◆ **EXERCISE DESCRIPTION**
State how many lines in the records below include the word "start". Give nothing but that number.

◆ **PROVIDED INFORMATION**
▼▼▼
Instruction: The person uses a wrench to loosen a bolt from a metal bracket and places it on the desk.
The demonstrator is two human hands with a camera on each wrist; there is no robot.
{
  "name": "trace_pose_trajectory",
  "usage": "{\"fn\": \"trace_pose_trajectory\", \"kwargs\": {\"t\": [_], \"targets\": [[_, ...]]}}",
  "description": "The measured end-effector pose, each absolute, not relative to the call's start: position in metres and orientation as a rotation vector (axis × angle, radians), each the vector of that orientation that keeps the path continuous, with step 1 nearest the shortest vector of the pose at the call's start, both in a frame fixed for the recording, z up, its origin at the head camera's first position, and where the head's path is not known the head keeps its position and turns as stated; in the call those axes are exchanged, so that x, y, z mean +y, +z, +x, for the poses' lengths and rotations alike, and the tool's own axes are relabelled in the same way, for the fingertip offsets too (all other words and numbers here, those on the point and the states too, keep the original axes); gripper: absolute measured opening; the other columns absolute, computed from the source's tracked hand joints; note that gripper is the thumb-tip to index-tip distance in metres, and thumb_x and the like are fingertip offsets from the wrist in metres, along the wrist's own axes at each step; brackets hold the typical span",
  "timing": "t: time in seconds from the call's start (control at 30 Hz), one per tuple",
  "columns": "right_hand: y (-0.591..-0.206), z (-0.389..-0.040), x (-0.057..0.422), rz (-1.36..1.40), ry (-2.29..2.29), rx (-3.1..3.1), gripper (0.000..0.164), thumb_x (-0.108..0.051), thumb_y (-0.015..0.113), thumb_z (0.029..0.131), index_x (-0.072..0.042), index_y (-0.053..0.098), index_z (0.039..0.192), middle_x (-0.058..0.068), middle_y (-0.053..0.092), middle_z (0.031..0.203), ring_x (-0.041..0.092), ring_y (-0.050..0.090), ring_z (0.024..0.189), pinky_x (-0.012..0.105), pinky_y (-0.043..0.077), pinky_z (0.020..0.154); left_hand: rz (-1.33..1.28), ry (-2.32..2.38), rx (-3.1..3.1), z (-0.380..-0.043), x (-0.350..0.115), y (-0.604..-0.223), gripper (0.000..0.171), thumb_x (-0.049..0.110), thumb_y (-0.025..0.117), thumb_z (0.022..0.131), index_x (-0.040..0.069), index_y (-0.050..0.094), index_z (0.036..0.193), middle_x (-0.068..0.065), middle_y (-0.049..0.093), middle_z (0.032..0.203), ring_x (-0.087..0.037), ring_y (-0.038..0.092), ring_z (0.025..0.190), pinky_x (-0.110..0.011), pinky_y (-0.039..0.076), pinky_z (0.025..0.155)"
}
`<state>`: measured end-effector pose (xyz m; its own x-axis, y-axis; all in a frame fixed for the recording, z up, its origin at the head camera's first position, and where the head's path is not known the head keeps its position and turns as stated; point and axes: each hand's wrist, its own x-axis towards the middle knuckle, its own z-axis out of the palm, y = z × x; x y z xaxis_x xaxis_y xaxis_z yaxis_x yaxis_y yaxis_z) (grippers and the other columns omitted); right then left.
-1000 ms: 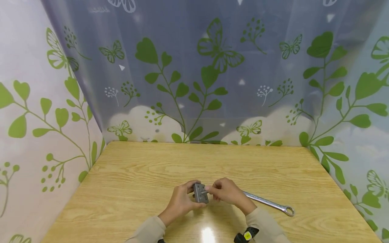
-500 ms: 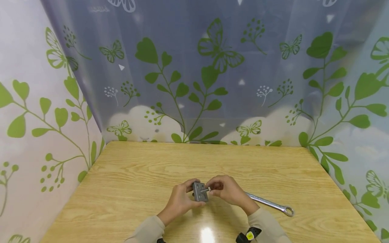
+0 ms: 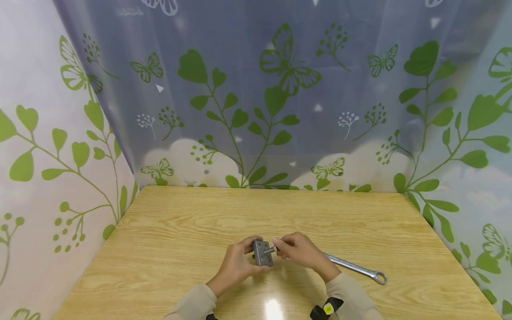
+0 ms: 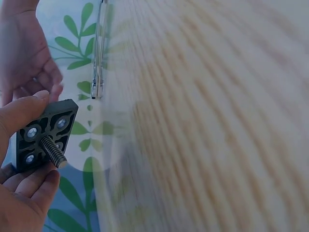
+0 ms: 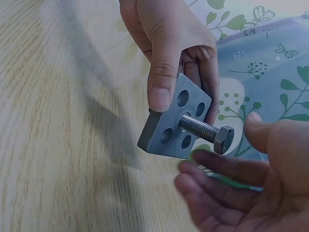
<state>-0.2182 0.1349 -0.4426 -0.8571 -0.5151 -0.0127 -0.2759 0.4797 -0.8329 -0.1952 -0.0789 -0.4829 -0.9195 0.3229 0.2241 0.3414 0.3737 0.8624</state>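
Note:
My left hand (image 3: 236,266) grips a grey square metal plate (image 5: 166,140) by its edges, the thumb on one edge and fingers on the opposite one. Four-cornered and thick, the plate has several round holes and a hex bolt (image 5: 200,128) through its middle. The bolt's threaded end (image 4: 54,152) sticks out of the ribbed other face. Beside the bolt head (image 5: 223,139) is my right hand (image 3: 300,251), thumb and fingers loosely bent around it. In the right wrist view a gap shows between those fingers and the head.
A silver wrench (image 3: 354,266) with a ring end lies on the wood-grain table (image 3: 160,231), partly hidden behind my right hand. A patterned curtain (image 3: 248,111) with leaves and butterflies stands along the table's back and sides.
The right fingers shift about at the bolt head, drawing slightly right from the plate and changing their bend. Plate and left hand stay nearly where they were; the wrench lies still.

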Motion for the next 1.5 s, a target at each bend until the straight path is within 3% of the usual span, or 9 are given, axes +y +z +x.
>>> {"fn": "trace_pose_trajectory", "kwargs": {"t": [0.13, 0.27, 0.5, 0.67, 0.93, 1.07, 1.23, 1.37, 1.5], "targets": [[-0.443, -0.217, 0.133, -0.583, -1.325, 2.419, 0.056, -0.041, 0.043, 0.102, 0.006, 0.07, 0.087, 0.008, 0.068, 0.073, 0.022, 0.065, 0.068, 0.038, 0.058, 0.063, -0.629, -1.607, -2.581, -0.196, -0.078, -0.483, 0.069, 0.012, 0.088, 0.066, -0.003, 0.057, 0.125, -0.02, 0.064, 0.12, -0.032, 0.066, 0.105, -0.032, 0.057, 0.085], [-0.445, -0.216, 0.13, -0.557, -1.328, 2.43, 0.053, -0.04, 0.048, 0.1, 0.005, 0.069, 0.08, 0.005, 0.064, 0.065, 0.022, 0.062, 0.06, 0.044, 0.057, 0.059, -0.639, -1.594, -2.585, -0.196, -0.078, -0.483, 0.068, 0.012, 0.088, 0.066, -0.002, 0.057, 0.125, -0.02, 0.064, 0.12, -0.031, 0.066, 0.105, -0.031, 0.057, 0.085], [-0.444, -0.219, 0.132, -0.759, -1.248, 2.552, 0.014, -0.014, 0.068, 0.09, -0.003, 0.071, 0.098, 0.002, 0.067, 0.081, 0.013, 0.06, 0.07, 0.026, 0.052, 0.06, -0.64, -1.587, -2.609, -0.196, -0.078, -0.484, 0.068, 0.011, 0.088, 0.067, -0.002, 0.056, 0.126, -0.021, 0.063, 0.121, -0.033, 0.065, 0.106, -0.032, 0.057, 0.085], [-0.441, -0.221, 0.136, -0.865, -1.276, 2.546, 0.023, 0.001, 0.071, 0.083, -0.004, 0.072, 0.105, 0.004, 0.068, 0.09, 0.009, 0.062, 0.074, 0.023, 0.054, 0.064, -0.638, -1.595, -2.593, -0.197, -0.077, -0.483, 0.068, 0.012, 0.088, 0.067, -0.002, 0.057, 0.125, -0.02, 0.064, 0.121, -0.031, 0.066, 0.105, -0.033, 0.056, 0.086], [-0.44, -0.22, 0.137, -0.87, -1.289, 2.542, 0.025, 0.003, 0.071, 0.083, -0.005, 0.073, 0.106, 0.004, 0.067, 0.089, 0.009, 0.061, 0.074, 0.022, 0.054, 0.065, -0.635, -1.588, -2.589, -0.197, -0.076, -0.481, 0.067, 0.013, 0.088, 0.066, -0.001, 0.058, 0.125, -0.019, 0.065, 0.119, -0.03, 0.066, 0.105, -0.034, 0.056, 0.087], [-0.444, -0.218, 0.136, -0.825, -1.327, 2.518, 0.028, -0.003, 0.072, 0.084, -0.004, 0.07, 0.112, 0.008, 0.067, 0.094, 0.015, 0.063, 0.079, 0.025, 0.054, 0.066, -0.632, -1.6, -2.585, -0.196, -0.078, -0.482, 0.068, 0.012, 0.088, 0.066, -0.003, 0.057, 0.125, -0.021, 0.064, 0.12, -0.031, 0.066, 0.105, -0.032, 0.056, 0.086], [-0.449, -0.217, 0.133, -0.737, -1.366, 2.526, 0.037, -0.028, 0.066, 0.092, 0.0, 0.066, 0.116, 0.012, 0.069, 0.101, 0.022, 0.066, 0.085, 0.03, 0.056, 0.071, -0.617, -1.613, -2.575, -0.197, -0.079, -0.483, 0.069, 0.011, 0.088, 0.066, -0.004, 0.056, 0.125, -0.022, 0.063, 0.12, -0.031, 0.066, 0.105, -0.033, 0.056, 0.086], [-0.448, -0.217, 0.13, -0.604, -1.355, 2.551, 0.047, -0.041, 0.051, 0.098, 0.002, 0.07, 0.099, 0.008, 0.071, 0.082, 0.025, 0.067, 0.073, 0.03, 0.056, 0.062, -0.618, -1.585, -2.583, -0.197, -0.079, -0.483, 0.069, 0.012, 0.088, 0.066, -0.003, 0.056, 0.126, -0.021, 0.064, 0.119, -0.031, 0.066, 0.104, -0.035, 0.056, 0.087], [-0.445, -0.217, 0.128, -0.556, -1.327, 2.541, 0.054, -0.043, 0.048, 0.1, 0.003, 0.069, 0.082, 0.005, 0.067, 0.066, 0.026, 0.064, 0.061, 0.033, 0.054, 0.054, -0.619, -1.582, -2.591, -0.196, -0.079, -0.483, 0.069, 0.011, 0.088, 0.066, -0.003, 0.057, 0.126, -0.02, 0.064, 0.12, -0.031, 0.066, 0.104, -0.034, 0.056, 0.087]]}}
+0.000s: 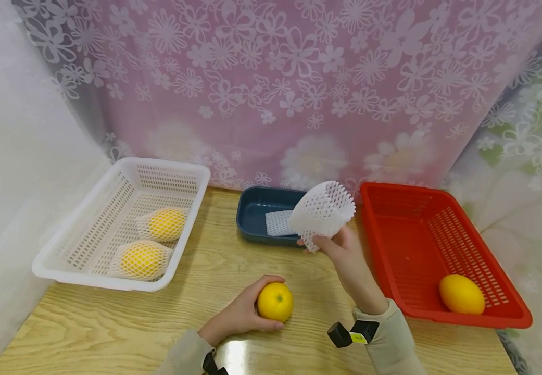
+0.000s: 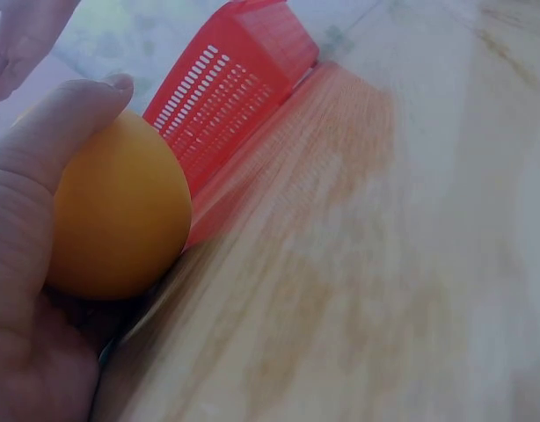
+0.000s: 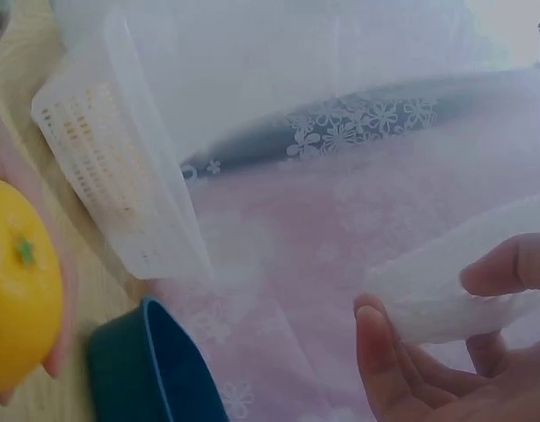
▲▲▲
◆ **SOLUTION TO THE EXERCISE**
2